San Pablo Miki fue un mártir jesuita japonés crucificado en 1597, perdonando a sus verdugos y predicando su fe.
El 6 de febrero de 1597, veintiséis cristianos fueron crucificados en Nagasaki (Japón). Entre ellos había misioneros jesuitas y franciscanos, de origen europeo, pero también religiosos japoneses como Pablo Miki y diecisiete laicos: catequistas, intérpretes, médicos e, incluso, niños. Dieron su vida como testimonio de su fe y su amor a Jesús y a María.
Es el primer japonés en ser admitido en una orden religiosa católica: el primer jesuita. Nacido en el seno de una familia acomodada y bautizado a la edad de cinco años, Pablo Miki (Kyoto, 1556-Nagasaki, 1597) ingresó en un colegio de la Compañía de Jesús y a los 22 años ya era novicio.
El cristianismo penetró en Japón en 1549 con el religioso y misionero español Francisco Javier, que permaneció allí durante dos años, abriendo luego el camino a otros misioneros que fueron bien recibidos por el pueblo. Son dejados en paz por el Estado, en el que los emperadores sobreviven como símbolos, mientras que el Shogun, el líder militar y político, siempre está al mando.
Paolo Miki vivió años activos y fructíferos, viajando continuamente por el país. Los cristianos se cuentan por decenas de miles. En 1582-84 tuvo lugar la primera visita a Roma de una delegación japonesa, autorizada por el Shogun Hideyoshi, y acogida con gusto por el Papa Gregorio XIII.
Pero fue el propio Hideyoshi quien luego revirtió su política hacia los cristianos, convirtiéndose en un perseguidor. ¿Las razones? El temor de que el cristianismo amenazara la unidad nacional, ya debilitada por los señores feudales; el comportamiento ofensivo y amenazante de los marineros cristianos (españoles) que llegaron a Japón; y también las graves desavenencias entre los misioneros de las diversas órdenes en suelo japonés.
Un conjunto de hechos y sospechas que condujeron a despiadadas masacres de cristianos en el siglo siguiente.

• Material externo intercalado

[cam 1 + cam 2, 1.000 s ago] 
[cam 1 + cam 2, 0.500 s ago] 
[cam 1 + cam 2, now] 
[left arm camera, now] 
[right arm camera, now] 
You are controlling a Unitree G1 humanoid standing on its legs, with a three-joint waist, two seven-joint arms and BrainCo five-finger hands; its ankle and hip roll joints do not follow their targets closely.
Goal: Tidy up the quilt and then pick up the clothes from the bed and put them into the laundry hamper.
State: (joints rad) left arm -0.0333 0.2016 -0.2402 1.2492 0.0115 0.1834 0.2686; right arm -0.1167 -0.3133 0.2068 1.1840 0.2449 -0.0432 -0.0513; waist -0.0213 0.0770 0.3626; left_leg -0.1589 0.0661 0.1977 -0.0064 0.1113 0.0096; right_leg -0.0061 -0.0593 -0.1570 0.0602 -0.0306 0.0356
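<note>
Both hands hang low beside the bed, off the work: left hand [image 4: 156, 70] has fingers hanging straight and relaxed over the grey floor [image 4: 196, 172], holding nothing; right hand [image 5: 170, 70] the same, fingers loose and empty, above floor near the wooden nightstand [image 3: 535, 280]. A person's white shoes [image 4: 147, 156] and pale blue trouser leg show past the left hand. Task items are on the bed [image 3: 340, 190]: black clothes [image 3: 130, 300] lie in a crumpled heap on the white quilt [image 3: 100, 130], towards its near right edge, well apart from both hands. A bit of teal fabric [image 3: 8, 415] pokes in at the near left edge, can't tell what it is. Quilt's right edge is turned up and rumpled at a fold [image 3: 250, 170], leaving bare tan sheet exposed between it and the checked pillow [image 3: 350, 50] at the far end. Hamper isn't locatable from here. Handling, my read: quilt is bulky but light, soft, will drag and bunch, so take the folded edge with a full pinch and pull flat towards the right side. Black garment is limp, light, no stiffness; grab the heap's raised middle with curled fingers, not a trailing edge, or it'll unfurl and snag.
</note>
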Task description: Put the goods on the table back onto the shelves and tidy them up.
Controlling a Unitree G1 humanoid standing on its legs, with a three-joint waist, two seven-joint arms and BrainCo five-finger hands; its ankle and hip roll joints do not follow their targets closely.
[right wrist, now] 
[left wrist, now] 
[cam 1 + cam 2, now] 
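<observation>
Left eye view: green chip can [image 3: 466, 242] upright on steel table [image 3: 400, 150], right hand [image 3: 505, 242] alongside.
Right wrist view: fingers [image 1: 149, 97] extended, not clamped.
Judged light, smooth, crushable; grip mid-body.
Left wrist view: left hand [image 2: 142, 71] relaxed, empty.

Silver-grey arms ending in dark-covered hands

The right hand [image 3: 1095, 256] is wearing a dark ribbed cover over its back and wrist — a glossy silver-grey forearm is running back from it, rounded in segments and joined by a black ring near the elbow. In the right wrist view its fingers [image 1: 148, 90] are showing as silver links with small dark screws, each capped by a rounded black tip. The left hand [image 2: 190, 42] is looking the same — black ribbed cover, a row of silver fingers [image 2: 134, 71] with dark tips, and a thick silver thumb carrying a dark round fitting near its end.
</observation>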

Pero ya en la época de Hideyoshi, hubo una primera persecución local, que involucró a Paolo Miki. Arrestado en diciembre de 1596 en Osaka, encontró a tres jesuitas y seis misioneros franciscanos en prisión, junto con 17 terciarios japoneses de San Francisco. Y junto con todos ellos, incluso los muchachos, es crucificado como cristiano, regocijándose de que se les hubiera permitido morir de la misma manera que Cristo.
Antes de morir, predicó su último sermón, invitando a todos a seguir su fe en Cristo, dando su perdón a los verdugos. De camino a la tortura, repite las palabras de Jesús en la cruz: «In manus tuas, Domine, commendo spiritum meum«. Eso es exactamente lo que le dice: en ese latín que tanto esfuerzo estudió de joven.
En 1862, el Papa Pío IX lo proclamó santo. En el año 1846, en Verona, un seminarista de quince años leyó el relato de esta tortura y recibió su primer fuerte impulso a la vida misionera: fue Daniel Comboni, el futuro apóstol de «África», al que dedicó su vida y su muerte, tres siglos después de San Pablo Miki.